Task brief: Only one stretch of the data is wanted: the line containing "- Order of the", the line containing "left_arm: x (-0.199", and every line between them, copied exactly.

(Given entries begins)

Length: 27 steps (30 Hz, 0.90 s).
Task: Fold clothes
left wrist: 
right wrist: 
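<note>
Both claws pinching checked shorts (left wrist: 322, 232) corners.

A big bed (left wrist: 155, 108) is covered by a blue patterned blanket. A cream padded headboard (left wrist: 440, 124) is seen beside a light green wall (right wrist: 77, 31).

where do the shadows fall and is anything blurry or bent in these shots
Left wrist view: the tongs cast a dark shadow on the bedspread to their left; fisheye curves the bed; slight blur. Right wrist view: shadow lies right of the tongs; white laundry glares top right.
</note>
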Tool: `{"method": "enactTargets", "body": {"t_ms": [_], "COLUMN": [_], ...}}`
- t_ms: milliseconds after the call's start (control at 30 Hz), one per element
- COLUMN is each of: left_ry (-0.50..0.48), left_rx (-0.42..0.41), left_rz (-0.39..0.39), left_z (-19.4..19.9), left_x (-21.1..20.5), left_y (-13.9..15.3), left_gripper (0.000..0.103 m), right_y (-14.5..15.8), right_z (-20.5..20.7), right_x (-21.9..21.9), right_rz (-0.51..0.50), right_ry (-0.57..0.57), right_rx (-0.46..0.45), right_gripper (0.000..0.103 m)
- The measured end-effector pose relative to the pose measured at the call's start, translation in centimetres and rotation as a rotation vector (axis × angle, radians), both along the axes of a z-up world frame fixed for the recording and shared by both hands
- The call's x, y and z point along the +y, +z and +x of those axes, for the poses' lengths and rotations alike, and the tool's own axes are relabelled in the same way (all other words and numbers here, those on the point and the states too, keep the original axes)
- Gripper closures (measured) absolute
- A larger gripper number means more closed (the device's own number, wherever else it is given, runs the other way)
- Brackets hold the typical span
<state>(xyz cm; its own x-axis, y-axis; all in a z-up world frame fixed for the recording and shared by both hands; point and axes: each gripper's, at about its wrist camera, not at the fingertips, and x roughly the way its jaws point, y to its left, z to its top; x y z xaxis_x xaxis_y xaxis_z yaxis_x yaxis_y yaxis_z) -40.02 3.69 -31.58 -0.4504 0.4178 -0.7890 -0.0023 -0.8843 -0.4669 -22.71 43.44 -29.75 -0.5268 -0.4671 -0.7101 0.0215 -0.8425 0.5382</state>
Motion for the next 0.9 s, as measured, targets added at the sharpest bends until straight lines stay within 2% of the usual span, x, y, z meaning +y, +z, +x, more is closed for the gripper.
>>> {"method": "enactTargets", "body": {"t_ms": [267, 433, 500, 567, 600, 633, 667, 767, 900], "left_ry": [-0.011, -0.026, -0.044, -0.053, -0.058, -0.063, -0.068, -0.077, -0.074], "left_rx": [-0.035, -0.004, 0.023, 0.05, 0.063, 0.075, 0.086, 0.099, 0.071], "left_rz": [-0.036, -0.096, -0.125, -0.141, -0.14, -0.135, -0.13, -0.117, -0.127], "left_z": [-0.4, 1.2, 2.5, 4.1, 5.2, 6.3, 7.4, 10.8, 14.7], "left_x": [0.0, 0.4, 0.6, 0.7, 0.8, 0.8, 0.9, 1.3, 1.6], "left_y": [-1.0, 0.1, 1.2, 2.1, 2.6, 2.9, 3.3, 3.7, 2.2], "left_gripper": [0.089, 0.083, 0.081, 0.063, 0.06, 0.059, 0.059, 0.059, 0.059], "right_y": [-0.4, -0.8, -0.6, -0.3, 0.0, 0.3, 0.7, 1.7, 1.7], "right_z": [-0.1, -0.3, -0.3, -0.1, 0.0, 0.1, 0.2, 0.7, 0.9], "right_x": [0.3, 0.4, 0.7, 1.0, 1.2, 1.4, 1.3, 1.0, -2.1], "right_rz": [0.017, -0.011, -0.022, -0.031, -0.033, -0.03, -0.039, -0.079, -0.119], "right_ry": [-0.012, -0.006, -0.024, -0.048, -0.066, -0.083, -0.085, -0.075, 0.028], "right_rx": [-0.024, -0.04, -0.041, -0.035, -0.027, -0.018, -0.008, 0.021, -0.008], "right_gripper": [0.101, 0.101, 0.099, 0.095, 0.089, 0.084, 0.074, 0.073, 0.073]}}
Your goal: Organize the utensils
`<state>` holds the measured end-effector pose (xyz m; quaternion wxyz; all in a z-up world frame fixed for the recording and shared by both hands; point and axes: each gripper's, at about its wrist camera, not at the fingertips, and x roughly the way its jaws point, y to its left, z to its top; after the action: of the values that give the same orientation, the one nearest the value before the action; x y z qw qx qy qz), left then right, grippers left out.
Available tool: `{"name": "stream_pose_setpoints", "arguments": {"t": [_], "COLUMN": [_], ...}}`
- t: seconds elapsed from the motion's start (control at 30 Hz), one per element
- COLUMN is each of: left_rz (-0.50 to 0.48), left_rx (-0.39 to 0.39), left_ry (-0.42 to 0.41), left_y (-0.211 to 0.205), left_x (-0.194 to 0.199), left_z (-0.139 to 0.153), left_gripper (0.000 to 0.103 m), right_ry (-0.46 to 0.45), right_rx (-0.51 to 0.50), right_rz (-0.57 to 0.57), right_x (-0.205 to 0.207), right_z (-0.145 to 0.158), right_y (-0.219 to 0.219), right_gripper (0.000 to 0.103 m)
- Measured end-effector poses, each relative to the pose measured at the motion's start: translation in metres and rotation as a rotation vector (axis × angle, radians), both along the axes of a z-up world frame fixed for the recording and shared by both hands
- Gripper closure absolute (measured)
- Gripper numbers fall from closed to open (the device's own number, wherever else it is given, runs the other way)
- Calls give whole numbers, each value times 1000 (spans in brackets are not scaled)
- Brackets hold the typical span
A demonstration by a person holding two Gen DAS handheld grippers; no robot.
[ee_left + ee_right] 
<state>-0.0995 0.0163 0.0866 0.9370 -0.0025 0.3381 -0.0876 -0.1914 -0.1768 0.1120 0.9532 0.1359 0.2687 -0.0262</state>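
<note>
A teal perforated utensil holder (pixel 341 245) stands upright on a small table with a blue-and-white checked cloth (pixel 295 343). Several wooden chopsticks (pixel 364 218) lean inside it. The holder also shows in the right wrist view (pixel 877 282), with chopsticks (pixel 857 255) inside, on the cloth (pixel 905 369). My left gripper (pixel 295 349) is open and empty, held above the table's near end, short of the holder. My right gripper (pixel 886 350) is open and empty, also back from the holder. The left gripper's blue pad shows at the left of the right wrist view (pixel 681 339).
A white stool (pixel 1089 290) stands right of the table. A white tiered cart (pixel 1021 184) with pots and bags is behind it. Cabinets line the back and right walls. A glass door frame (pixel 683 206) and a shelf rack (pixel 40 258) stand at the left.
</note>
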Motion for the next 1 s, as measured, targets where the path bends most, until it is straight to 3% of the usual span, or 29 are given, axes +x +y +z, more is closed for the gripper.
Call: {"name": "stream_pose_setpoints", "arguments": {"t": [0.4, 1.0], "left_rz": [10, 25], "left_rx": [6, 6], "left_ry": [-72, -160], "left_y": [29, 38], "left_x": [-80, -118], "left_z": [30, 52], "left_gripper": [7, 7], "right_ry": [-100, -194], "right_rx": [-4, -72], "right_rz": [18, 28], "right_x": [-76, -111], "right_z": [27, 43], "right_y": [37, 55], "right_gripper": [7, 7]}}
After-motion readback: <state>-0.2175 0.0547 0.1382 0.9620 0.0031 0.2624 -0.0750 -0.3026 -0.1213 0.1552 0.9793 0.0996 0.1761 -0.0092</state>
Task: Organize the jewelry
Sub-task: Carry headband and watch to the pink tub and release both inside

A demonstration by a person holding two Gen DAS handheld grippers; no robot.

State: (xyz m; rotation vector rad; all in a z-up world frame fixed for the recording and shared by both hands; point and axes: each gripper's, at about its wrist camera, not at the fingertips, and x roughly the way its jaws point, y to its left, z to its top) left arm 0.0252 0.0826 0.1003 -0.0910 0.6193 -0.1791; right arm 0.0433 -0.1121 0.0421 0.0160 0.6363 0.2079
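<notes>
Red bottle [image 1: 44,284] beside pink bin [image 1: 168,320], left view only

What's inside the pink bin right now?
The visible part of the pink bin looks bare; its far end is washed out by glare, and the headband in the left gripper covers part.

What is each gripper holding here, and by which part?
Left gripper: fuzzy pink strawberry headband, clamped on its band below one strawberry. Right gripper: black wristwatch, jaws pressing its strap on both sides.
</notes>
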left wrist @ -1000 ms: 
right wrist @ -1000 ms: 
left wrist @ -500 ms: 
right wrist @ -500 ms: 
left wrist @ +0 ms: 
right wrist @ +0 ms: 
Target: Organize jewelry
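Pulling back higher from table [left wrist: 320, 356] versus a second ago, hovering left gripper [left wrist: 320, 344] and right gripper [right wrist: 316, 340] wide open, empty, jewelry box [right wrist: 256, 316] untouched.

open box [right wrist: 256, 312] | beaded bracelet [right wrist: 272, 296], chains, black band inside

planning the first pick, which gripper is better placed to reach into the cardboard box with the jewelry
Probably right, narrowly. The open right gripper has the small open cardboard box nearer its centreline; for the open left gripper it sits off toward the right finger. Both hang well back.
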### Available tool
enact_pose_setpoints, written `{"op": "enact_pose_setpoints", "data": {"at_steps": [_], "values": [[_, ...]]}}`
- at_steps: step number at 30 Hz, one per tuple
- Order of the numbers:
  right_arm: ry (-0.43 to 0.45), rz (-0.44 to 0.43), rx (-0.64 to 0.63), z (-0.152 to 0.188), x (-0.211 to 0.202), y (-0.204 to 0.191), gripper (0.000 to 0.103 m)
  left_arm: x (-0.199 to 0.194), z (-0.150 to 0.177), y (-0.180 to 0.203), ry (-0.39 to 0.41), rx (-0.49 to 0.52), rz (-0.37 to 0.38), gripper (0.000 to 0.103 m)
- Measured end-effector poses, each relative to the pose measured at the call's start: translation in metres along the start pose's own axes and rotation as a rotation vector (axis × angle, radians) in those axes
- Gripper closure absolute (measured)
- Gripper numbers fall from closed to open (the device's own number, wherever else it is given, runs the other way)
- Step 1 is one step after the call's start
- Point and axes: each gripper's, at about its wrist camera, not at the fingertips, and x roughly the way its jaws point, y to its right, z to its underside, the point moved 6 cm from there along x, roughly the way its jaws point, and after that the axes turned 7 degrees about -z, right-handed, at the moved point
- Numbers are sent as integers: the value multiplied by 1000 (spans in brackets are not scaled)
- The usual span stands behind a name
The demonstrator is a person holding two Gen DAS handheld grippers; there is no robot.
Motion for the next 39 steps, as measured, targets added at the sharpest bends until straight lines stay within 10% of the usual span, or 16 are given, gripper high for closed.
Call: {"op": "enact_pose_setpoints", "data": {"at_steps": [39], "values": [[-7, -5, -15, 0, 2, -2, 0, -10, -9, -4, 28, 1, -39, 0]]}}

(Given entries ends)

Response to the task:
- Order of the numbers:
  right_arm: ry (-0.43 to 0.45), rz (-0.44 to 0.43), rx (-0.64 to 0.63), z (-0.152 to 0.188), x (-0.211 to 0.202), y (-0.204 to 0.191), gripper (0.000 to 0.103 m)
  left_arm: x (-0.199 to 0.194), z (-0.150 to 0.177), y (-0.180 to 0.203), ry (-0.39 to 0.41), rx (-0.49 to 0.52), rz (-0.37 to 0.38), gripper (0.000 to 0.103 m)

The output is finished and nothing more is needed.